The use of the mountain prompts all of Belfast to think about the matters of the day, even if it feels uncomfortable. And being an environmentally aware bunch, the stimulating letters come down nearly as quickly as they went up, allowing the grass to grow green and the birds to feed on the insects buzzing about, as though nothing had ever taken place.

100 years on the Black Mountain might have been proclaiming our victory against the darkness, linking messages of pride from Cregagh, Sliabh Donard, the Sugar Loaf, Carrauntoohill, Croke Patrick and Errigal.

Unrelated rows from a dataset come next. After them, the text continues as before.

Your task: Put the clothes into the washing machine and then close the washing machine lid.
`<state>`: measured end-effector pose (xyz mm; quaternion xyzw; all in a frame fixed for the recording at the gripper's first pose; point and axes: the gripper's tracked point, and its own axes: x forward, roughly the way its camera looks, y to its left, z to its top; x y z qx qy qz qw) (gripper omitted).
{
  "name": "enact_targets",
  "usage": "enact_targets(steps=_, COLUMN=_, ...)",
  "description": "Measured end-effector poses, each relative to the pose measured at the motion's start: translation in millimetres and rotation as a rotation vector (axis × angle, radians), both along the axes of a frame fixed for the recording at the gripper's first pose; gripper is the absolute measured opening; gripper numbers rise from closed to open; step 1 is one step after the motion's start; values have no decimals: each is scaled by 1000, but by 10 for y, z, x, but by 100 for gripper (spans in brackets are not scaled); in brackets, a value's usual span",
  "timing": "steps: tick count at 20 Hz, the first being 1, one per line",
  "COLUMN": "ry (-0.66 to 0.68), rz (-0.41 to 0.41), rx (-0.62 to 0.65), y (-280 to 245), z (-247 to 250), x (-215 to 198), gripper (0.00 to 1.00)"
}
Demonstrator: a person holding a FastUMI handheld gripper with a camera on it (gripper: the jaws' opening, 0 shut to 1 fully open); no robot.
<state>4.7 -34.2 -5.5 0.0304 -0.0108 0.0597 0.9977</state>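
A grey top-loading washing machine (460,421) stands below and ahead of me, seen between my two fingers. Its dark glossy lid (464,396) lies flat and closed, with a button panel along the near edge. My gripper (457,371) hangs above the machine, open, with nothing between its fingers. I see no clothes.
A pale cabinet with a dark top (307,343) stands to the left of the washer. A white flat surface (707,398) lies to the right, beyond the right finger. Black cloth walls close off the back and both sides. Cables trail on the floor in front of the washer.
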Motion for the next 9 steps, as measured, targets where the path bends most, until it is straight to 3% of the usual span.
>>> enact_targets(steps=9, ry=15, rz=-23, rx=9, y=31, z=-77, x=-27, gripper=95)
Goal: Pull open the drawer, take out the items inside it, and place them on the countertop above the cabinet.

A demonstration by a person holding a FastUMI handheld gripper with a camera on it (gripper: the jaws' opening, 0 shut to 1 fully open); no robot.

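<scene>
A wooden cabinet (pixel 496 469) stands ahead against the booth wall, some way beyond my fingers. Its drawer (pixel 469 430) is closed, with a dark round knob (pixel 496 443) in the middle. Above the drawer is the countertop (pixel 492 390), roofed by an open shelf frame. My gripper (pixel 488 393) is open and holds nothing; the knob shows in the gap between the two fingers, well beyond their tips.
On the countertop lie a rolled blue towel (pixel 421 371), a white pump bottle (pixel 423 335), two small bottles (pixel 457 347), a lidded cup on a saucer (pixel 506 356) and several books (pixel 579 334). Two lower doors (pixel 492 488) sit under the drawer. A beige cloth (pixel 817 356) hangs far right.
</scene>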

However, notwithstanding the zero environmental impact, the letters remain in our minds and our conversations. The messages are not nuanced, they just are what they are. They prompt conversation, energy, debate and awareness. You don’t have to agree, but you are prompted to ask “What does it say?”, “What is that about?”, “What do you think about that?”
 
This week the mountain proclaimed that “Partition has failed”. It was seen across the city on the anniversary of the founding of the northern statelet. A statement from a people that in this centenary year, what is to come will not look like what has been. While some are happy to maintain the status quo in constitutional terms, for very many partition has failed them politically, culturally, socially and economically.
 
This anniversary prompts questions of what might have been. What if the country had remained united in 1921 when Britain withdrew? What if our people had not been divided on a sectarian headcount? What if the Irish proclamation had been the core of a new constitution and Irish men, women and children had been equal under the law? What if Catholic and Protestant hegemonies had not festered into squalid sectarian and religious zealotry nightmares on two sides of a border?

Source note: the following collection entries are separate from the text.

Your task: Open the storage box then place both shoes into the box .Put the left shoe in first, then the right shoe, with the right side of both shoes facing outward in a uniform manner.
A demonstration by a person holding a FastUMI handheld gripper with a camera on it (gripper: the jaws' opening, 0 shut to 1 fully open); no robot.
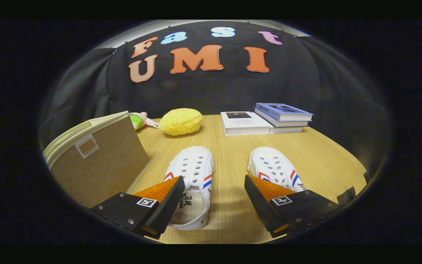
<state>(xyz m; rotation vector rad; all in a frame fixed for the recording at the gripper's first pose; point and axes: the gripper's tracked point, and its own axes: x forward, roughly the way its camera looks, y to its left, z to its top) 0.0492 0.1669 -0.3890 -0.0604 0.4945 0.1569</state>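
The gripper point(214, 200) hovers above the wooden table point(229, 154) with its fingers spread wide apart, holding nothing. Two white canvas shoes lie side by side under and just ahead of the fingers, each with its long axis running near to far and its toe pointing toward the far side. The left shoe point(193, 176) sits just beside the left finger, which covers part of its near edge; its open heel end faces near. The right shoe point(275, 168) lies partly beneath the right finger, tilted slightly so its toe leans left. A bare strip of table separates them. The storage box point(97, 161), tan fabric with a pale rim, stands at near left, just beside the left shoe, its lid closed. Farther off rest a yellow plush toy point(181, 121), a small pink-and-green toy point(139, 120) and stacked books point(266, 119).
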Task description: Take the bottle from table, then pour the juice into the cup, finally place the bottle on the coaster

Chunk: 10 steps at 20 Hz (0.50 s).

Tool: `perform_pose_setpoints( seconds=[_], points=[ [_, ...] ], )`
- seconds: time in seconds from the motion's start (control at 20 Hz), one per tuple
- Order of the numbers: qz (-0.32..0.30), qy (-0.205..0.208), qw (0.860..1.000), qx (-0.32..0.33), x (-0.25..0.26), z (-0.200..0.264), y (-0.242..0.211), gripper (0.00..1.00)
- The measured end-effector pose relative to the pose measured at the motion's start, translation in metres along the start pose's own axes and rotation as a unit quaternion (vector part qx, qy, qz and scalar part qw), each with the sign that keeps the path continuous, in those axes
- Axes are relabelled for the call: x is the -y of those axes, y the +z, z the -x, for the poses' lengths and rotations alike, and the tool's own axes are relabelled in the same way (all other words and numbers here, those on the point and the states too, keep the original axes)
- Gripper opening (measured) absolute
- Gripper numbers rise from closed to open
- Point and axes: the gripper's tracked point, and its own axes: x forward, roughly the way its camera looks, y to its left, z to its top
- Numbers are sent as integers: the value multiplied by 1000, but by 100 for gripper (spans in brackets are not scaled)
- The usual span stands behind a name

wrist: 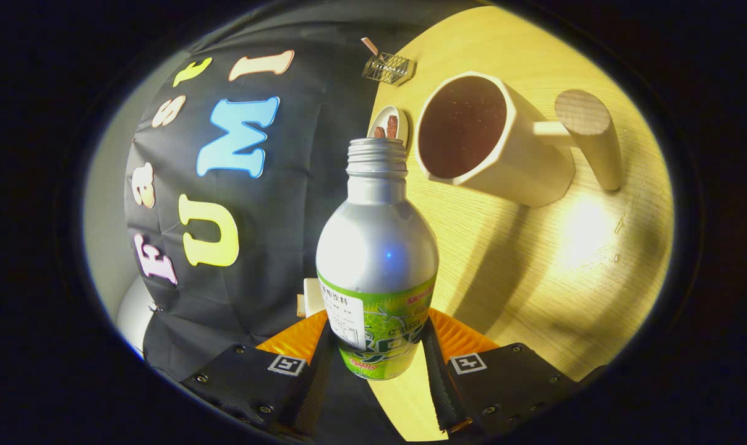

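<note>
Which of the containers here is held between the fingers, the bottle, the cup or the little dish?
The bottle: the hand-held gripper is shut on its lower body. The cup and dish sit on the table beyond it.

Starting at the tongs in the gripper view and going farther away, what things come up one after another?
Tongs closed on the open silver bottle → white cup with a wooden handle, dark inside → small white dish holding brown pieces → little wire rack at the wooden table's far edge.
</note>
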Motion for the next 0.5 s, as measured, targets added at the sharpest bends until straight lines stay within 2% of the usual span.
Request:
perform_pose_setpoints(
  seconds=[0.5],
  points=[
    [-60,6,998,-1,-4,-1,5,70]
  ],
)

VIBRANT TALENT OF ALL OUR PEOPLE

What if instead of two economies there was one island economy to which all of the vibrant talent of all our people had been invested and our education system had produced a workforce that would stay on this island instead of being educated to emigrate? What if we had harnessed the energy of the Celtic revival into an Irish expression of culture that was reflective of our complex histories and traditions where all were cherished and developed, and we all became confidently bi-lingual?

100 years on the Black Mountain might have been proclaiming our victory against the darkness, linking messages of pride from Cregagh, Sliabh Donard, the Sugar Loaf, Carrauntoohill, Croke Patrick and Errigal.
 
Of course, that is all what might have been had partition not been imposed on a sectarian headcount and enforced with murder.
 
But in this anniversary week we know this. The potential of our country might still be achieved. Constitutional change is possible.

We know what has failed, but that is a past we cannot change, we can now write the future. With the tragic memory of the past 100 years as our motivation we can now work with all of our communities to write what self-determination, free from London’s malign influence, might look like and vote for it. Imagine what the Black Mountain will tell us on that day.